On the right side of this populist moment, we see an
insatiable hunger for constituencies of idiocy.
Megyn Kelly, another person drowning in f–k you money, is
moving on Carlson’s and Owens’ audience like some foreign conglomerate eager
for new markets. She refuses to condemn Owens and her ilk’s antisemitism
because they have large audiences that sincerely believe a lot of nonsense and
lies. Kelly says that no one cares about—largely undenied—allegations that Tom Homan took a bag of cash for political favors because
“he’s a national
treasure.” Whether he’s a national treasure is, at minimum, debatable. What
shouldn’t be debatable is that allegations of corruption should be investigated
regardless of how popular someone is with a slice of the podcast market.
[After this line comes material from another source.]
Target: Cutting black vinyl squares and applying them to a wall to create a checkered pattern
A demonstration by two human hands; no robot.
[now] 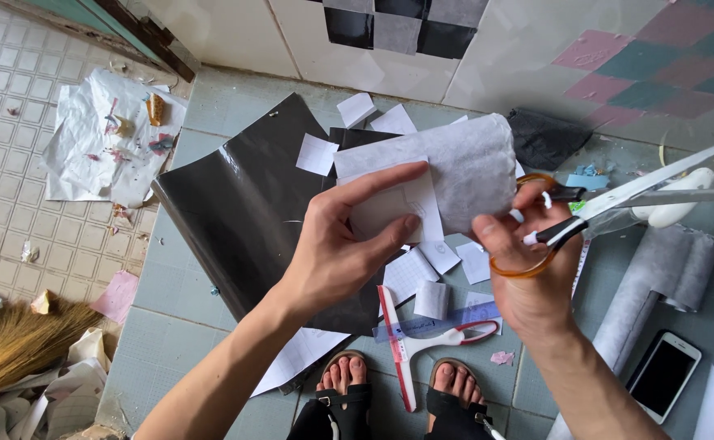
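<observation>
We look down at a floor of pale grey-green square tiles (pixel 210 326), littered with offcuts, where it meets a wall (pixel 235 33) patched with black, grey, pink and teal squares. At far left the flooring changes to smaller white tiles, with a crumpled white paper sheet (pixel 88 147) and a straw broom (pixel 15 342) lying on them.

Our left hand (pixel 337 253) holds a curled sheet of white, fibrous backing paper (pixel 463 171) in front of us, above the floor; the fingers (pixel 381 179) are spread nearly flat across its face with the thumb tucked beneath, pinching a small white paper square (pixel 398 208) against it. Our right hand (pixel 528 277) grips scissors with translucent orange loop handles (pixel 536 236), thumb and fingers through the loops, the long steel blades parted and pointing right, away from the sheet.

Beneath lies a large glossy black vinyl sheet (pixel 243 212), curling at one edge, scattered with white paper squares (pixel 316 153). A second pair of scissors with red and white handles (pixel 422 342) rests on a translucent blue plastic ruler (pixel 438 322) just ahead of our sandalled feet (pixel 398 391). To the right sit a roll of grey marbled film (pixel 658 285) and a white-edged smartphone with a dark screen (pixel 663 375).
</observation>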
Every day, I am told that criticizing Trump honestly and
accurately is “insulting” to his fans because they sincerely love him and don’t
believe any inconvenient facts about him. Or they believe the facts, but they
just don’t care, because they hate Trump’s enemies more. Any weaponization of
government and law enforcement he indulges is fine, because “Democrats did it
first.” His avaricious hunger for power is routinely rationalized with spurious
nonsense: This is what we voted for! He was treated unfairly! He can’t help
himself! He thinks he’s right!
For argument’s sake, let’s say all of that is true. So
what? Democracy has always been vulnerable to populist passion. H.L. Mencken
famously said, “If a politician found he had cannibals among his constituents,
he would promise them missionaries for dinner.” His was a criticism of this
tendency in democracy. It was a tendency the Founders worried about, which is
why they set up a system to keep the temptation at bay. Now we’re being told
this isn’t a bug we should be vigilant against, but a feature we should
celebrate.
Dismissing facts because they hurt your feelings and
justifying the corruption of our system of justice because “they did it first,”
or “everybody does it” is reified, politicized childishness. Defending toddlerism in the executive is institutionalized childishness. One of the
defining features of childhood is the inability to productively regulate your
feelings and passions. That’s why we call adults with the same problem
“childish.” And that’s what most populism is, the elevation and indulgence of
immature passion, the glorification of childishness. Children aren’t always
wrong to be angry or upset, but what marks them as children is their inability
to sufficiently control their emotions. When your child sincerely tells you 2
plus 2 equals 5, the serious parent tells them they are wrong.
When millions of childish people tell you 2 plus 2 equals
5—because the Jews want you to believe it’s 4—the serious person says
“you’re wrong,” even if it comes at the expense of tantrums on college campuses
or YouTube views of the Tucker Carlson network.